Pennsylvania Academy of the Fine Arts has been at the forefront of American fine arts since it was founded in 1805 and is the oldest art school in the USA still in operation. The main building at 118 North Broad Street is a Furness and Hewitt masterpiece from 1876 whilst an old car showroom a few metres away across Cherry street and renamed the Samuel M. V. Hamilton Building was added in 2002.
In 2011 the City closed off the 220 metres of Cherry street that divided the two buildings, allowing the PAFA to join its two buildings with a new public space called the Lenfest Plaza. This was designed by urban design firm OLIN and is now the location for changing public art exhibitions, as well as one permanent sculpture by Claes Oldenberg.
Oldenberg already had three other public sculptures in Philadelphia before the arrival of Paint Torch, which can be seen being erected in a video on the PAFA site. This 60 foot pop sculpture sticks out at an insouciant angle into Broad Street, in full view of City Hall. Standing as a reminder of the power of art and the exuberance of life the Paint Torch lights up at night and prevents anyone taking it or anything else too seriously.
The plan for the other end of the Lenfest Plaza was for a changing exhibition of public sculpture. However the first artist selected, Jordan Griska, chose to exhibit a piece that has caused so much interest that it has not yet been replaced by anything else. He bought a Cold-war era plane on ebay and he had it re-engineered to include medicinal gardens, the fruit of which will be used by the Philadelphia City Harvest Program which provides meals for low-income families. Griska has turned an object of fear and destruction into something whimsical and life-supporting as well as visually stunning.

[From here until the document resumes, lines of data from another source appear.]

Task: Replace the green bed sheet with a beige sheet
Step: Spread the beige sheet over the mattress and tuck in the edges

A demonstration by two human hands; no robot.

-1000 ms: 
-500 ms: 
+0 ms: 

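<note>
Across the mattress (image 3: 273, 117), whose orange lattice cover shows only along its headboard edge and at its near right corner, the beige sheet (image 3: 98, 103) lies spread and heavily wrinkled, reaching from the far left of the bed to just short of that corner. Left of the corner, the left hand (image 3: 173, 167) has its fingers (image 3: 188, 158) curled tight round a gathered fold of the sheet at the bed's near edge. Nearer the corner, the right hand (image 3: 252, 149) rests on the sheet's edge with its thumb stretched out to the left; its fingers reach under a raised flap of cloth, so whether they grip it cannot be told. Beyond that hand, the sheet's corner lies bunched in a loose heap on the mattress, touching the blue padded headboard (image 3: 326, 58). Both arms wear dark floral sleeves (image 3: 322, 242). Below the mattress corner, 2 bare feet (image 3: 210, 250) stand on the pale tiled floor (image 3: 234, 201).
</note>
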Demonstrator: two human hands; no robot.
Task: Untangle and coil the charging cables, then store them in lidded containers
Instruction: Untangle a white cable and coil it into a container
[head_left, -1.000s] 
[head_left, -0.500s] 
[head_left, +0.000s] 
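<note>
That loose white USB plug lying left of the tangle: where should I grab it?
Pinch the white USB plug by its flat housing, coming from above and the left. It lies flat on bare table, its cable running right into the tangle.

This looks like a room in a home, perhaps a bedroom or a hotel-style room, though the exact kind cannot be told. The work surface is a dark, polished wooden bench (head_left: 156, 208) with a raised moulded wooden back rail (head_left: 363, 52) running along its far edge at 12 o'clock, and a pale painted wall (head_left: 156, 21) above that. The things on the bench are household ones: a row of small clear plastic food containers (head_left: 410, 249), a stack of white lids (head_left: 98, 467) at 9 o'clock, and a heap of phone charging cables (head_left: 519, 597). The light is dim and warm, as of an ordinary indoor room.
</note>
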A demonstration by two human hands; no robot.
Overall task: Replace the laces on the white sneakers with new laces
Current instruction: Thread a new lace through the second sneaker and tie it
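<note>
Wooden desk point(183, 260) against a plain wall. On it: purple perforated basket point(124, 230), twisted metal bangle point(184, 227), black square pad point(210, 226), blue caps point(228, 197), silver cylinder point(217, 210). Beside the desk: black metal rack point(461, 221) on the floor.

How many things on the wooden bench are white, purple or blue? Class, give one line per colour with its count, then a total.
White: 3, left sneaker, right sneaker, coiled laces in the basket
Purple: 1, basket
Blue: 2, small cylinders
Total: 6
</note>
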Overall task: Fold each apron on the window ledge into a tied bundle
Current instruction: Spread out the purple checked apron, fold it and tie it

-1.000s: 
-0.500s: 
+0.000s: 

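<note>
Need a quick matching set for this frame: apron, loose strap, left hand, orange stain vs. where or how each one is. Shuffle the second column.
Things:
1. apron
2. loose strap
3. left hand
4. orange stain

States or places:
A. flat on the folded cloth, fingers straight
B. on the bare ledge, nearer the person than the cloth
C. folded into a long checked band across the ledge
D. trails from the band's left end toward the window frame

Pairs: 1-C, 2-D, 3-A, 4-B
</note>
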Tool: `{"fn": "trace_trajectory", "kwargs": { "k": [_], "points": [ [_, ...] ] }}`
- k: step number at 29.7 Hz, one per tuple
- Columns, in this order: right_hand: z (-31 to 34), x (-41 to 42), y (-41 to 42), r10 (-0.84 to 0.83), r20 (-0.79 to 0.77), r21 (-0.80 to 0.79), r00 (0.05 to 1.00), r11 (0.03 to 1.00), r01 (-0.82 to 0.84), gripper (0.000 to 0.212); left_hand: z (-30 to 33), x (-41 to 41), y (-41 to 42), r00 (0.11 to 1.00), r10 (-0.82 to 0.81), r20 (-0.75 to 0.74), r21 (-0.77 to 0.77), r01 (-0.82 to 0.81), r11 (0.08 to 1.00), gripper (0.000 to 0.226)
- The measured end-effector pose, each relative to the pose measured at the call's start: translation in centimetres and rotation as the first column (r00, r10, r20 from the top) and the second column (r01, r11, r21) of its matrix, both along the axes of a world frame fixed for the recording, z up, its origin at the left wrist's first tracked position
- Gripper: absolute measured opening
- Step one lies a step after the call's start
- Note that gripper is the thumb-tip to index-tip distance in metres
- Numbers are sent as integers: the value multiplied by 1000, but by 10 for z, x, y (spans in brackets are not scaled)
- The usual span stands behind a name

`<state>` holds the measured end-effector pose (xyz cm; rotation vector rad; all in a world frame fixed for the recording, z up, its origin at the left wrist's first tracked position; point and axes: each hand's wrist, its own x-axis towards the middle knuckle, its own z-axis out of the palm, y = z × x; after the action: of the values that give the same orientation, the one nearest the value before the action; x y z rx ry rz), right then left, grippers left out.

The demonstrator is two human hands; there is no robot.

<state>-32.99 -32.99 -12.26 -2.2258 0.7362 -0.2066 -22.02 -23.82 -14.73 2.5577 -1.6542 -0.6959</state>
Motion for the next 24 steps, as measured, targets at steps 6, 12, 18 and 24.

The Museum is still collecting American work and every year one piece is purchased from the student show to put in the museum’s permanent collection. It has also recently purchased a 2007 Bill Viola piece entitled Ocean without a shore. Viola is a video artist who broods on the existential in slo-mo, painterly images. Ocean without a shore was first shown in Venice, Italy and takes its title from the mystic Ibn Arabi, who said “The Self is an ocean without a shore. Gazing upon it has no beginning or end, in this world and the next.” On three big screens people slowly approach a wall of water that is between them and the viewer. As they make their way through the water their images change from black and white to colour, and they are suddenly seen more clearly. They blink and seem uncertain as to what to do, before retreating back through the water and returning to black and white. Referring to this piece Viola has said that ‘all beings realize that their presence is finite and so they must eventually turn away from material existence to return from where they came. The cycle repeats without end.’
Inside the gallery PAFA is experimenting with an exciting program that is mixing some of its contemporary works in with the older collection. Combined with the effervescence of the Lenfest plaza the PAFA deserves its high status in the Philadelphia fine art world.